Host name value in Custom Identity Provider

The hostname for your server created using a PUBLIC endpoint is:
<server-id>.server.transfer.<region>.amazonaws.com
so it looks like:
s-xxxxxx.server.transfer.us-east-1.amazonaws.com

If you are using the Console, we create a CNAME record from your custom hostname to the server hostname above. To learn more about how we do this, refer to the docs below:
https://docs.aws.amazon.com/transfer/latest/userguide/requirements-dns.html
Alternatively you can map any custom hostname (and any number of them) yourself by pointing them to resolve to the server hostname above.

Let me know if this answers your question

Thanks

Thanks, that helps.

Do you know if it is possible to get the custom hostname value used to connect to the server inside the Custom Identity Provider?

We work with multiple clients who would like the appearance of their own SFTP server and that custom hostname would serve as a sort of user context. The user could potentially have access to different user contexts. We would prefer that the same user (userid, password) could be used to access different sites. But their home folder visibility under each one should be specific to the context they log in to.

For example user1 has access to sftp.site1.com and sftp.site2.com. We don't want the user to have to manage separate accounts/passwords for site1 and site2. At the same time, we would rather avoid the user having the same home folder, and have to manually separate their files by using subfolders like /site1 and /site2.

So the desired behaviour would be, the user logs into site1, the custom auth identifies the login was from site1 and maybe sets their home directory to be /site1/user1/. If they log into site2, then similarily they would have a home directory of /site2/user1/. While the user has access to both sites, their data should not really mix together, so that is why we were hoping to avoid simply using subfolders like /site1 and /site2 within a single home directory.

Can you think of any way we could accomplish something like this?

Edited by: TTF2019 on Apr 15, 2019 4:40 AM

In addition to accessing the hostname in the custom identity provider, we would see value in being able to identify the hostname that was used to upload a file.

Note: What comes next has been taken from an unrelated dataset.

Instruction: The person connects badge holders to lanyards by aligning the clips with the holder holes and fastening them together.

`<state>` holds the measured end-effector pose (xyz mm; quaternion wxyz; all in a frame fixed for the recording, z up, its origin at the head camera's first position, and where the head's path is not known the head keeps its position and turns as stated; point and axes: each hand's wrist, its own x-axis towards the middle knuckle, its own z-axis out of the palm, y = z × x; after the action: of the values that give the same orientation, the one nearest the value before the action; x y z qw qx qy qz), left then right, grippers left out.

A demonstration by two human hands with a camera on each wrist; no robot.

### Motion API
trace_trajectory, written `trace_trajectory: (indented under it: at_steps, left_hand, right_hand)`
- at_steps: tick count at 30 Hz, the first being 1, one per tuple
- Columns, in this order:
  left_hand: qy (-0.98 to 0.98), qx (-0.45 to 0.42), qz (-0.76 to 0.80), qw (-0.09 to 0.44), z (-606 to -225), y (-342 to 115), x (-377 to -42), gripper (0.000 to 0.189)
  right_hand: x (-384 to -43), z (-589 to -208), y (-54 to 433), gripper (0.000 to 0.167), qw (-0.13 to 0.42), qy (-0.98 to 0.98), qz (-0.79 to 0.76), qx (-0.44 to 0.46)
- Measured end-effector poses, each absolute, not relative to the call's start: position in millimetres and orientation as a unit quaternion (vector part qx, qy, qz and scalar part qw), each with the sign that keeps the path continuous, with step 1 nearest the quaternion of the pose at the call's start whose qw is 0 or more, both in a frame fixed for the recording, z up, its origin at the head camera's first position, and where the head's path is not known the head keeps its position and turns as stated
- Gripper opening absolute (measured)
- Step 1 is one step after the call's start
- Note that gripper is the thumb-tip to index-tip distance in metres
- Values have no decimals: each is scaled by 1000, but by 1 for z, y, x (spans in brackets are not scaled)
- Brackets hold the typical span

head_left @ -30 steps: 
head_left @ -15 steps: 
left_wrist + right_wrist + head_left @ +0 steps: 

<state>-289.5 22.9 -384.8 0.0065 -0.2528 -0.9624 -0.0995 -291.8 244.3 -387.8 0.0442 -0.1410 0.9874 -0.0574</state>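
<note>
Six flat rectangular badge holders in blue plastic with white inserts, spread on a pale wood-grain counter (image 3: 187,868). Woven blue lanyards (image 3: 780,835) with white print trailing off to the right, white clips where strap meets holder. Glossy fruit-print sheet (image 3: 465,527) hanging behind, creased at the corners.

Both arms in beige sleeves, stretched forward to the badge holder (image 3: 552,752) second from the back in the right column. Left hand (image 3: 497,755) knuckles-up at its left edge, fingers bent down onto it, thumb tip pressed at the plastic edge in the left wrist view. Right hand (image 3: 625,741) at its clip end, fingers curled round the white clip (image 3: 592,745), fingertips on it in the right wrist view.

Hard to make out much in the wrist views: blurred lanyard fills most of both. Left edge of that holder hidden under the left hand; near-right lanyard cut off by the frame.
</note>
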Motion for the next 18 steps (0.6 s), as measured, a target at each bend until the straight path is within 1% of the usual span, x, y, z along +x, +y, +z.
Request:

We will be using the Metadata 'user-agent-id' on the s3 object to determine who uploaded the file and it would be great if another Metadata field could include the hostname used for the upload.

Heck, maybe the public IP address of the uploader could be added to the Metadata too?

Maybe even better if the custom identity provider could return values during auth to be added to the metadata of uploaded files by that authenticated user.

That's an interesting use case of contextual access for an authenticated user. The details are helpful. If i'm understanding correctly any context would be helpful - even source IP address of the end user?

Yeah I started with hostname with the idea that a username could be unique, per hostname, rather than require a globally unique username. With no other available info the identity provider has to maintain a single globally unique user pool of usernames.

The IP would be of interest for audit logging, and possibly a manual implementation of Account locking or brute force attack monitoring, but I believe that AWS may already be working on whitelisting support? If true, the IP might be of more interest in the s3 object metadata for a bit of an audit trail.

For anyone else that may be looking at this, it appears aws has added the ability to get the sourceIP value within the custom identity provider lambda function.

https://aws.amazon.com/about-aws/whats-new/2020/06/aws-transfer-family-enables-source-ip-as-a-factor-for-authorization/

It appears that getting the hostname is still not supported.